### ASSIGNMENT
Pictures excluded, copy all of the data below exactly.
--- START ---
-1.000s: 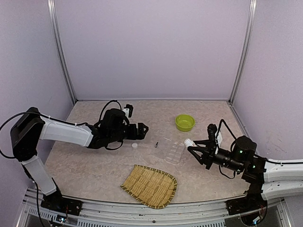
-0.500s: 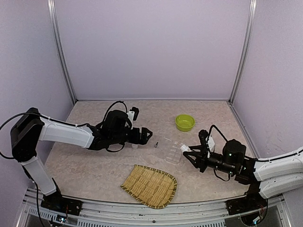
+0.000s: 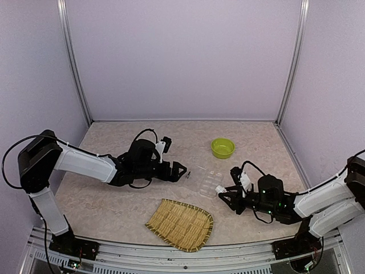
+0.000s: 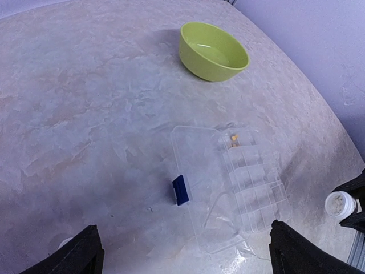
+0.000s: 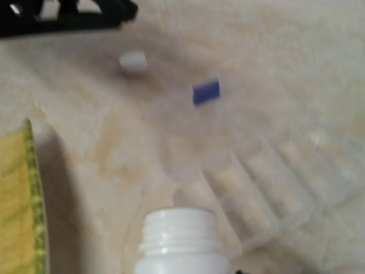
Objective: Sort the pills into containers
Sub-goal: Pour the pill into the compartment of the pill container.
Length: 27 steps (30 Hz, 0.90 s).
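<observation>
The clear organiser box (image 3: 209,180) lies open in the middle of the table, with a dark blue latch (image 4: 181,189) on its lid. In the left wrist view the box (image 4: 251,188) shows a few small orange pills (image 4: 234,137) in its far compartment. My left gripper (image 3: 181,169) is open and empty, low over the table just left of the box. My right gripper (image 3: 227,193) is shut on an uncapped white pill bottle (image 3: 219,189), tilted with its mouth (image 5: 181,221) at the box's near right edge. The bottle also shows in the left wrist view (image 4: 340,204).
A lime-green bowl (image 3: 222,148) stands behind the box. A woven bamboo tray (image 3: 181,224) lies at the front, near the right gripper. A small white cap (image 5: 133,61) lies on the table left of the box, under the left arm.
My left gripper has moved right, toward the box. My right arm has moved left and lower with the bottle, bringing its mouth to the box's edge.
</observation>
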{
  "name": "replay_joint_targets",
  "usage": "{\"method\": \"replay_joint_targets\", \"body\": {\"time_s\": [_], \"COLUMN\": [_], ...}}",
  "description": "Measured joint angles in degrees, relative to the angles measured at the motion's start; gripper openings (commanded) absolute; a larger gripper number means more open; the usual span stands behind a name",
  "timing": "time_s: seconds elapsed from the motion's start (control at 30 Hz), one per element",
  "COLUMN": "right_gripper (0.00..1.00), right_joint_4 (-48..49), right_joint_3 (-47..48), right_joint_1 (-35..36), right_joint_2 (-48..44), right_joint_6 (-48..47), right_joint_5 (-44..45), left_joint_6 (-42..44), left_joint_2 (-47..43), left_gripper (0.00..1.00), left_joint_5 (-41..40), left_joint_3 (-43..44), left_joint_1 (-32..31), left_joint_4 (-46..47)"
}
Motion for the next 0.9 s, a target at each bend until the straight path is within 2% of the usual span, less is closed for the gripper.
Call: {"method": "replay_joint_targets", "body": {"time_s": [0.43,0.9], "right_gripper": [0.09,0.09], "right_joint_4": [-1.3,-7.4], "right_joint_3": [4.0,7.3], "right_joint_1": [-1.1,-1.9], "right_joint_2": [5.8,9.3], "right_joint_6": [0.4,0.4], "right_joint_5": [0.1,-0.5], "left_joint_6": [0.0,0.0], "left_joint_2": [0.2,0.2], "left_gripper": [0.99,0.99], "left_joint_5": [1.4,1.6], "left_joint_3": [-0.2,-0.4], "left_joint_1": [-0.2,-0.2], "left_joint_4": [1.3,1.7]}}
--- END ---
### SOLUTION BELOW
-1.000s: 
-0.500s: 
+0.000s: 
+0.000s: 
+0.000s: 
Objective: Sort the pills into containers
Sub-goal: Pour the pill into the compartment of the pill container.
Length: 27 steps (30 Hz, 0.90 s).
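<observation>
The clear organiser box (image 3: 209,180) lies open in the middle of the table, with a dark blue latch (image 4: 181,189) on its lid. In the left wrist view the box (image 4: 251,188) shows a few small orange pills (image 4: 234,137) in its far compartment. My left gripper (image 3: 181,169) is open and empty, low over the table just left of the box. My right gripper (image 3: 227,193) is shut on an uncapped white pill bottle (image 3: 219,189), tilted with its mouth (image 5: 181,221) at the box's near right edge. The bottle also shows in the left wrist view (image 4: 340,204).
A lime-green bowl (image 3: 222,148) stands behind the box. A woven bamboo tray (image 3: 181,224) lies at the front, near the right gripper. A small white cap (image 5: 133,61) lies on the table left of the box, under the left arm.
My left gripper has moved right, toward the box. My right arm has moved left and lower with the bottle, bringing its mouth to the box's edge.
</observation>
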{
  "name": "replay_joint_targets",
  "usage": "{\"method\": \"replay_joint_targets\", \"body\": {\"time_s\": [_], \"COLUMN\": [_], ...}}",
  "description": "Measured joint angles in degrees, relative to the angles measured at the motion's start; gripper openings (commanded) absolute; a larger gripper number means more open; the usual span stands behind a name",
  "timing": "time_s: seconds elapsed from the motion's start (control at 30 Hz), one per element",
  "COLUMN": "right_gripper (0.00..1.00), right_joint_4 (-48..49), right_joint_3 (-47..48), right_joint_1 (-35..36), right_joint_2 (-48..44), right_joint_6 (-48..47), right_joint_5 (-44..45), left_joint_6 (-42..44), left_joint_2 (-47..43), left_gripper (0.00..1.00), left_joint_5 (-41..40), left_joint_3 (-43..44), left_joint_1 (-32..31), left_joint_4 (-46..47)"
}
Motion for the next 0.9 s, a target at each bend until the straight path is within 2% of the usual span, less is closed for the gripper.
Call: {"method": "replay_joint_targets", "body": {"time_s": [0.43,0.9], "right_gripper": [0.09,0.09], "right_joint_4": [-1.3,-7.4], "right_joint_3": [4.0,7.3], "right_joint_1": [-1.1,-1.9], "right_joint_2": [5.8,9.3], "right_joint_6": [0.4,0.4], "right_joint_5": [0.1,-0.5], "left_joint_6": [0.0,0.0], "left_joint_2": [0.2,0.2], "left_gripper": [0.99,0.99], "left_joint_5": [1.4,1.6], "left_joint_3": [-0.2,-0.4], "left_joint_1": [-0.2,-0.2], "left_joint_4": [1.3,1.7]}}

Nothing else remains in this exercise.